En ese sentido, si tomar las riendas de nuestro destino supone decidir más y con mayor libertad, que Boris Johnson afirmara el pasado 24 de diciembre que el Reino Unido había recuperado el control del mismo, suena como una broma cruel, considerando que días antes Francia había cerrado el paso del Canal de la Mancha, dejando varados a miles de camioneros en tierra de nadie; que Estados de todo el mundo habían cortado sus conexiones aéreas con la isla; y que los casos diagnosticados de covid-19 crecían exponencialmente entre la población británica mientras hablaba, en tal grado que dos semanas después se ha decretado el confinamiento total del país. Naturalmente, en aquel momento Johnson no pensaba en el coronavirus sino en el acuerdo comercial que acababa de cerrar con la UE y que va a vehicular sus relaciones tras el ‘brexit’; no obstante, por muy halagüeñas que imagine las perspectivas que ofrece el nuevo ‘statu quo’ para el Reino Unido, él antes que nadie debería haberse dado cuenta, después de pasar por la UCI y tener que poner su vida en manos ajenas por culpa de la covid-19, de lo poco conectada que estaba su entusiasta proclama con la realidad.

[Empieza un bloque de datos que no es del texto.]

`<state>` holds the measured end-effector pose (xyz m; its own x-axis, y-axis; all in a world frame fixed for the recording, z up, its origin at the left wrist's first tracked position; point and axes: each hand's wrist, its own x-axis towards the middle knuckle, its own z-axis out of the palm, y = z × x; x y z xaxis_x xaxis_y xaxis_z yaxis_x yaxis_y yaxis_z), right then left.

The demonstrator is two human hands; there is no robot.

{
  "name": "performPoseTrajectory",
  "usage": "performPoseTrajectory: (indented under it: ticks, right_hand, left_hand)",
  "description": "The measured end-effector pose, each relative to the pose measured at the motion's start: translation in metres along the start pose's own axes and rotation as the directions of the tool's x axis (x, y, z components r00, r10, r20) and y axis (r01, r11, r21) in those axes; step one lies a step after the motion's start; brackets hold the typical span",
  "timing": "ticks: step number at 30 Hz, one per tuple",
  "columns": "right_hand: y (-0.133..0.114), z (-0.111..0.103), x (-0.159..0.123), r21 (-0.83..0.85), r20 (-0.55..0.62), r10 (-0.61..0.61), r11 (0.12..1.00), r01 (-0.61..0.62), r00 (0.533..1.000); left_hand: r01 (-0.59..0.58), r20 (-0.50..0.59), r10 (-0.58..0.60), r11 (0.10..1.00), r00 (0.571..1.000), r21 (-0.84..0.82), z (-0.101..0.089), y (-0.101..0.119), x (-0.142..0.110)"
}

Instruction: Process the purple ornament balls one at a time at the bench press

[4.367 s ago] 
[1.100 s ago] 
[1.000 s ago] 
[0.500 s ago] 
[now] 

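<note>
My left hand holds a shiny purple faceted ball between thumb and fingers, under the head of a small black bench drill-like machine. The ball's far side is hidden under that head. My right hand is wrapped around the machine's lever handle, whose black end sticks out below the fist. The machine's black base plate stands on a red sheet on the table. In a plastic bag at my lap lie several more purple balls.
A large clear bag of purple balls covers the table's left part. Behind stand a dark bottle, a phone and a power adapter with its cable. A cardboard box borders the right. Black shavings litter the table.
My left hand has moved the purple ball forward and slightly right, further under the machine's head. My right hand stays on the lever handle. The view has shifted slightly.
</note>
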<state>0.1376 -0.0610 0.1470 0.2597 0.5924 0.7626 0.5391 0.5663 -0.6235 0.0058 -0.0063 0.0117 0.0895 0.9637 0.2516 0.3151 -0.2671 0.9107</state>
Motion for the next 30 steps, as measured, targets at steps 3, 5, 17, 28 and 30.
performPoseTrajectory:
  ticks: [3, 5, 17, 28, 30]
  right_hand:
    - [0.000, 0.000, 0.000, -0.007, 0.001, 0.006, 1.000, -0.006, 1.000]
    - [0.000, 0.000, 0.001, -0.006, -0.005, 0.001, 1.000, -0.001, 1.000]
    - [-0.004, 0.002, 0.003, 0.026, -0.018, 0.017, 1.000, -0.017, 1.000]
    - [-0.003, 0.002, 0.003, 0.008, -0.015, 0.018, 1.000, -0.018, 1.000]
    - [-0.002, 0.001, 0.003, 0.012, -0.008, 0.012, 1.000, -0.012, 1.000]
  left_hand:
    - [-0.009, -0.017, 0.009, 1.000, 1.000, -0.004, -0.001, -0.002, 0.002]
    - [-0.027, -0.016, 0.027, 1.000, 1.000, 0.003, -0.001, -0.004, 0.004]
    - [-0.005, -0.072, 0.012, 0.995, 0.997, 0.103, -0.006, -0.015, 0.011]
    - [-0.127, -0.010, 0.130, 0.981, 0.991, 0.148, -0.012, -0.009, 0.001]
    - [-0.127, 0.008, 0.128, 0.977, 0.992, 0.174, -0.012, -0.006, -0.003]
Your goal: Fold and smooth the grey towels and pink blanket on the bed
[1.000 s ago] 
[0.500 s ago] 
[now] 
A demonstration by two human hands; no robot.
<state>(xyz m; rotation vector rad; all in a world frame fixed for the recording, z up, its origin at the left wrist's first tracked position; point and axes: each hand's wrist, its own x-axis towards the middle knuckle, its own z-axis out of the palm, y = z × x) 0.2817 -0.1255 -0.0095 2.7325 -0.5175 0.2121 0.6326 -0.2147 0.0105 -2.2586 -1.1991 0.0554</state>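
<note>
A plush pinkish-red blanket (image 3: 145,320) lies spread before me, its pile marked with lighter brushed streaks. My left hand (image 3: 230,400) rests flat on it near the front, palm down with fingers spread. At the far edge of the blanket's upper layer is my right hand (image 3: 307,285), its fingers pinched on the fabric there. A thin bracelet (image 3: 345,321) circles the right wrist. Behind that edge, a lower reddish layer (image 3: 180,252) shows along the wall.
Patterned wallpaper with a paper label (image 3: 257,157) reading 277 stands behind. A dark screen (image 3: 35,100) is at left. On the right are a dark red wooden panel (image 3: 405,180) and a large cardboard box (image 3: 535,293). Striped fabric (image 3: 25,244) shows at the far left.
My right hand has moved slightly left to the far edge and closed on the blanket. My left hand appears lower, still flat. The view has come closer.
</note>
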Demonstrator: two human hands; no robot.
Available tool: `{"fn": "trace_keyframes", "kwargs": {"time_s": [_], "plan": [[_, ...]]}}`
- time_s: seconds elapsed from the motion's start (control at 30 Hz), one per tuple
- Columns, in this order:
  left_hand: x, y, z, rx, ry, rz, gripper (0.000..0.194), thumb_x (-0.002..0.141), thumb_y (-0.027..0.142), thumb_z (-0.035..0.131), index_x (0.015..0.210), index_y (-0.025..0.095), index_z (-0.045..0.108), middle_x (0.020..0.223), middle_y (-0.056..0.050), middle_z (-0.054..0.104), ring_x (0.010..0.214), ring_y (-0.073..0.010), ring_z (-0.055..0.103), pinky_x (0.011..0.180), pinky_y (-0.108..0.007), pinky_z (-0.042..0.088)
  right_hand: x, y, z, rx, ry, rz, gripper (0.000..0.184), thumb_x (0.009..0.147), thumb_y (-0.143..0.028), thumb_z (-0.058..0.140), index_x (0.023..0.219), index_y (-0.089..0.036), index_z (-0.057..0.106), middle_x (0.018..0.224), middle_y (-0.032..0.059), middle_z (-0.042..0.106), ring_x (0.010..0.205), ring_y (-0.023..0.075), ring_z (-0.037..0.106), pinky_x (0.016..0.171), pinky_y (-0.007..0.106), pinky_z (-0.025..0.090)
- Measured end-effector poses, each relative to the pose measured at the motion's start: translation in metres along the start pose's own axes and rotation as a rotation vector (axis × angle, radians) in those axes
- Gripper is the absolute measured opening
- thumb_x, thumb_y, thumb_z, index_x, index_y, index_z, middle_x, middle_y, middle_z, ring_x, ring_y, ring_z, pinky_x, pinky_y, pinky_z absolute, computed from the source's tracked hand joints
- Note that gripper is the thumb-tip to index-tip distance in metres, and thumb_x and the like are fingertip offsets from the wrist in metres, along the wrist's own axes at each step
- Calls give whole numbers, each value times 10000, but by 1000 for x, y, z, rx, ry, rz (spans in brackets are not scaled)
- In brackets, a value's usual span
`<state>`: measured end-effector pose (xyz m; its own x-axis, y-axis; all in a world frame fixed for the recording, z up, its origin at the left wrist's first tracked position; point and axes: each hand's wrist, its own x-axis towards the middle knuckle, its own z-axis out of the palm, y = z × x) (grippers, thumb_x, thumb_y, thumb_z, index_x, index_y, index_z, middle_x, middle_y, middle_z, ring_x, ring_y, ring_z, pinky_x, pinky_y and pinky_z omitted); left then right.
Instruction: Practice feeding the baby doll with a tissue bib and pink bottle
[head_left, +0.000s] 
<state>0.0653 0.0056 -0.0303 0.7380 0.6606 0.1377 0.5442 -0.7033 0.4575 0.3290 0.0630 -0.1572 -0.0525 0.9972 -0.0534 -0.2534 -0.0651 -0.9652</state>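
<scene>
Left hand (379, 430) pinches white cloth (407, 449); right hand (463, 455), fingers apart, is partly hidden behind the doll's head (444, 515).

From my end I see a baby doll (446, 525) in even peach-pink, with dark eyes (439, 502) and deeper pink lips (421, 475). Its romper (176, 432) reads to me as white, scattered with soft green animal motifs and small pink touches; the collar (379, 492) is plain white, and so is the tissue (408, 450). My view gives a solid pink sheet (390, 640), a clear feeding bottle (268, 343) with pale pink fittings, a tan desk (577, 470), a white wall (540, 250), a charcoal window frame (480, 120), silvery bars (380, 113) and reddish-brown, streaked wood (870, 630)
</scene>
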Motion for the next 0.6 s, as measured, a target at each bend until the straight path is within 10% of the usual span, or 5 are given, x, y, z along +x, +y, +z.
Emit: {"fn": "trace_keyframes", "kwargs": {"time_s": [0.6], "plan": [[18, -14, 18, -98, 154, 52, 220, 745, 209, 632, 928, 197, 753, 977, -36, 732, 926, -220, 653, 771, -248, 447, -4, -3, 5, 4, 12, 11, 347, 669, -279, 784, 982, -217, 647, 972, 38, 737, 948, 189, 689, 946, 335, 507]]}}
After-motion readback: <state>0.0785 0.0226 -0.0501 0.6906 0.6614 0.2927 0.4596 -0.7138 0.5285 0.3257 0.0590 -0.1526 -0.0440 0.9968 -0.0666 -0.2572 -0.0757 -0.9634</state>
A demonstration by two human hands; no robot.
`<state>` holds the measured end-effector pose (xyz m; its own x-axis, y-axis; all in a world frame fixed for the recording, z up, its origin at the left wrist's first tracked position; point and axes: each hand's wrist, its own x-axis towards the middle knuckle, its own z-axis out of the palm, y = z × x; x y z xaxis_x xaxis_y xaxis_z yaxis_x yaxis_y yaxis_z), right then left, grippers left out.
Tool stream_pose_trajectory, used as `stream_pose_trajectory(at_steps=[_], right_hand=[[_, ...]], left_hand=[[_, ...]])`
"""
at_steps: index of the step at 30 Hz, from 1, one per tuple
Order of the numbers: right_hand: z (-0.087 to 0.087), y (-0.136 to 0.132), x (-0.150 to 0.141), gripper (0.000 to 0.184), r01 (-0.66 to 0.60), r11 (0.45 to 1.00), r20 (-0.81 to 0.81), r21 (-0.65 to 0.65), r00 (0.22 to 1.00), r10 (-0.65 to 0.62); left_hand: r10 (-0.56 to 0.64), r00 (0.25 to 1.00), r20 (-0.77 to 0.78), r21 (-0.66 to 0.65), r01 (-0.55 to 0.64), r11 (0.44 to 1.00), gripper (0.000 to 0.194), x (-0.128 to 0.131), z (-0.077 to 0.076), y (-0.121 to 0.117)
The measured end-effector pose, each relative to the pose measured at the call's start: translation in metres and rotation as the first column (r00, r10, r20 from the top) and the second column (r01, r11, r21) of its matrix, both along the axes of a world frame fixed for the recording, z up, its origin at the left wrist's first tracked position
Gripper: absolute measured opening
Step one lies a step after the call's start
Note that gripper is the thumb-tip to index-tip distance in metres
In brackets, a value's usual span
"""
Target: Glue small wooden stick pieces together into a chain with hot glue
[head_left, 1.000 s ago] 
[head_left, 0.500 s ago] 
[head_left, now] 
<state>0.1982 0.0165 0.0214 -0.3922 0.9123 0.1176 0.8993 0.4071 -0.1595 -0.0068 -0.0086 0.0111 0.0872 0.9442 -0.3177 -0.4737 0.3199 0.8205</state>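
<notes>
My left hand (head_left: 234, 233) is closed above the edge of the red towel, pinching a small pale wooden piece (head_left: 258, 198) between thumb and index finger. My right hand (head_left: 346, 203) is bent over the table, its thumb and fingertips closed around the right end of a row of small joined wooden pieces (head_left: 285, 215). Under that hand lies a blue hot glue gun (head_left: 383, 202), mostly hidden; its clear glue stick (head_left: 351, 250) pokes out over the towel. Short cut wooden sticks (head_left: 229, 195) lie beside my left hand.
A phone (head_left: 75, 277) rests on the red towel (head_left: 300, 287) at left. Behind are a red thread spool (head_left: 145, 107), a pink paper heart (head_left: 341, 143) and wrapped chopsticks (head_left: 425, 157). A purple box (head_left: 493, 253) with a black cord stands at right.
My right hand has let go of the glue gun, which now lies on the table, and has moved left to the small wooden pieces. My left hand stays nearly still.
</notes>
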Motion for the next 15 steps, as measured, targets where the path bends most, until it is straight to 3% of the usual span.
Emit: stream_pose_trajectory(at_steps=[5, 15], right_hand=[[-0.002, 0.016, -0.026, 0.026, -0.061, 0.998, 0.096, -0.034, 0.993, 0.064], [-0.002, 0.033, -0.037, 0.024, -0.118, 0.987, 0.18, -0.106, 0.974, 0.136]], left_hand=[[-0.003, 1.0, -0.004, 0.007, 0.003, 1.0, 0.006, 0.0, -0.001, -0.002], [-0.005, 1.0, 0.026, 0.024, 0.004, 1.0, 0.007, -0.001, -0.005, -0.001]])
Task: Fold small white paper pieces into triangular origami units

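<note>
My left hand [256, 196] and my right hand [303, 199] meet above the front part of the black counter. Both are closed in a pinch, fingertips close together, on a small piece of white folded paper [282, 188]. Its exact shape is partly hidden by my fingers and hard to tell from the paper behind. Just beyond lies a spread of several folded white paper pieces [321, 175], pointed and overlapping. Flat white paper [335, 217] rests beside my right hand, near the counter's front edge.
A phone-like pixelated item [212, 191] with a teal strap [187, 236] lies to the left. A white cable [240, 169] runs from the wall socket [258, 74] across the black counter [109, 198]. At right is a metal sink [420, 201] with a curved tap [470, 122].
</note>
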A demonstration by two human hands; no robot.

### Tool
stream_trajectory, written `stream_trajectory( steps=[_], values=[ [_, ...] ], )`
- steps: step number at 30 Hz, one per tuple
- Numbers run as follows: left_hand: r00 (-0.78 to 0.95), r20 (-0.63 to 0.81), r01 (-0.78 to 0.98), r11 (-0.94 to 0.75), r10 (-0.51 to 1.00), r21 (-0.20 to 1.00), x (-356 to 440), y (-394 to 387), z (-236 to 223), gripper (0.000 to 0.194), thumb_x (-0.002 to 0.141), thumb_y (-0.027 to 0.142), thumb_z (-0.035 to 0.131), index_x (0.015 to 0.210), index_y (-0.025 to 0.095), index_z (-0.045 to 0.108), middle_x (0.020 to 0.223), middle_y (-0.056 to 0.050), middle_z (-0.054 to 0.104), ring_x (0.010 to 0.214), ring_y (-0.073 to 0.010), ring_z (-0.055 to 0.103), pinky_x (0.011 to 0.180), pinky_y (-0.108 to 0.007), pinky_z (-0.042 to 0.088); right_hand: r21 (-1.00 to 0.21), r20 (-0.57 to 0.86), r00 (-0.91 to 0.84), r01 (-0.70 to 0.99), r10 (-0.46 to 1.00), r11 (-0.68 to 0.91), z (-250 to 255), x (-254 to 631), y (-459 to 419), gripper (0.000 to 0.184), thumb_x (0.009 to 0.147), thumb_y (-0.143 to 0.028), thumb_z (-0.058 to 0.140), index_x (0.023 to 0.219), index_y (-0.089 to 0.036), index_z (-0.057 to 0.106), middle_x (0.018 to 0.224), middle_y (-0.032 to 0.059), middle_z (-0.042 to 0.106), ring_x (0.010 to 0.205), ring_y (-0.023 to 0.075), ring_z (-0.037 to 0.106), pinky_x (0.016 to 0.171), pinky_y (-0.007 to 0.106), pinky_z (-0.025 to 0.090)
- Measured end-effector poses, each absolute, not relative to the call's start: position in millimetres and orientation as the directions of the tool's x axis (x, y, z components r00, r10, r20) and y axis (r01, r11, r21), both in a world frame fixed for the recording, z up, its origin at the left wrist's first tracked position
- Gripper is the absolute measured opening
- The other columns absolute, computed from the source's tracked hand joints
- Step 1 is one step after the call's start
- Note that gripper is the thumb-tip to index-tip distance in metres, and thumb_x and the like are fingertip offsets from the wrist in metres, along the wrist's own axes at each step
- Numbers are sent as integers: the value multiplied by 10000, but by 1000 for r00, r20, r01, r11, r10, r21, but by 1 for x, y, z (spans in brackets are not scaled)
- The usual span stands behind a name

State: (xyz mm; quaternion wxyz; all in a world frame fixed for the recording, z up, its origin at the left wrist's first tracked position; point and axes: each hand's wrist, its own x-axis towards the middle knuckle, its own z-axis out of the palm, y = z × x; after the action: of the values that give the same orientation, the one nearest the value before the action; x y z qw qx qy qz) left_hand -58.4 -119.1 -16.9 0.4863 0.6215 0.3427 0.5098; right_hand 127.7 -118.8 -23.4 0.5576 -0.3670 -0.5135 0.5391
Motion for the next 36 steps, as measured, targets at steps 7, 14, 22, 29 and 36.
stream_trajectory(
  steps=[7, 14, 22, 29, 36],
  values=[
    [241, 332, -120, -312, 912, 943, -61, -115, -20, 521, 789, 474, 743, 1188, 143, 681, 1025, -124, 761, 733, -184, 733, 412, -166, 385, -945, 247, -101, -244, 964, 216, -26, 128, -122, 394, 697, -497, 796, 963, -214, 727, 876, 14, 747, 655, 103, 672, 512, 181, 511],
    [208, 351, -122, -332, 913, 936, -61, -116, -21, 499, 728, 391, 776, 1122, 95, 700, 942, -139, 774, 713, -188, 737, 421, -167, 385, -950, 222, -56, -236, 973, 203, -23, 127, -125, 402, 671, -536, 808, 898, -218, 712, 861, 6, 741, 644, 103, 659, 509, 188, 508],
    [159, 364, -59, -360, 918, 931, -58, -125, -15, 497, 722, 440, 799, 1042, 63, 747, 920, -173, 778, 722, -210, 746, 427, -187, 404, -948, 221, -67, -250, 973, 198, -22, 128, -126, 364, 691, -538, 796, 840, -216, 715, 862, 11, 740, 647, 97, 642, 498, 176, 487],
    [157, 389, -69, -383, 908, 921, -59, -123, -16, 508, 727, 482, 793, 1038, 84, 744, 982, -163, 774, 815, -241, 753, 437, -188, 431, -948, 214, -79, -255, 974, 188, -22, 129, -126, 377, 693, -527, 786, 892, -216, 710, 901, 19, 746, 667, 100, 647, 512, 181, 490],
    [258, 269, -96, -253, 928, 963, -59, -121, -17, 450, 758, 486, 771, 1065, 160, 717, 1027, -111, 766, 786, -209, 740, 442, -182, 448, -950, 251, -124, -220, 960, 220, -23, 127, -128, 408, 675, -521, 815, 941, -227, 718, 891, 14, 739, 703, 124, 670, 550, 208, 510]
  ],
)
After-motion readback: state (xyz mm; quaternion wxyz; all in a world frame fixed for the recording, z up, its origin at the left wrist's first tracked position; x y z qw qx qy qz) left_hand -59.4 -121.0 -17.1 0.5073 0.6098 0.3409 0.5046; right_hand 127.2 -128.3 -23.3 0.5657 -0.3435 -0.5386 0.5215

Resultan especialmente vanas las proclamas
de ‘libertad’ realizadas por Boris Johnson tras el acuerdo del ‘brexit’

Lejos de ser dueños de su destino, los británicos, como la mayor parte del planeta, están viendo impotentes como el ‘destino’, con el virus como trasunto, se adueña de sus vidas hasta en las pequeñas elecciones. Comer en un restaurante, visitar a un amigo o un familiar, ir al cine, dar un paseo por la calle o abrazar a otra persona son acciones que se hallan ahora mediatizadas por la evolución de la pandemia, sin que el ‘brexit’ haya alterado en nada esta situación. En contra de lo expresado por su primer ministro, tras el 24 de diciembre, la libertad y la espontaneidad de los ciudadanos del Reino Unido sigue estando tan constreñida como la del resto de los europeos. Así que si hubiera que buscar una fecha relevante de verdad en el camino del pueblo británico para sobreponerse a la ‘tiranía de los hados’, esa sería la del 8 de diciembre y no el 24, es decir, el día en el que comenzó oficialmente la campaña de vacunación contra el SARS-CoV-2; lo cual no deja de resultar irónico. Que unas vacunas nacidas de un esfuerzo de cooperación mundial sin precedentes, representen la esperanza más tangible de recobrar la libertad perdida a causa del virus, choca frontalmente con las premisas de autosuficiencia sobre las que han sustentado el ‘brexit’ sus promotores, al observarse ya, incluso antes de inaugurar su nueva etapa fuera de la UE, que el Reino Unido va a seguir dependiendo de la ayuda de otros para controlar su destino. El caso británico debería enseñarnos lo mal que resisten las narrativas nacionalistas el contacto con la realidad, y, sobre todo, que aunque el destino nunca será nuestro por completo, juntos estamos más cerca de poder llegar a gobernarlo. Ojalá las vacunas lo demuestren de manera práctica y que gracias a ellas este 2021 empecemos todos a vislumbrar de nuevo las costas de Ítaca y con ellas la añorada normalidad.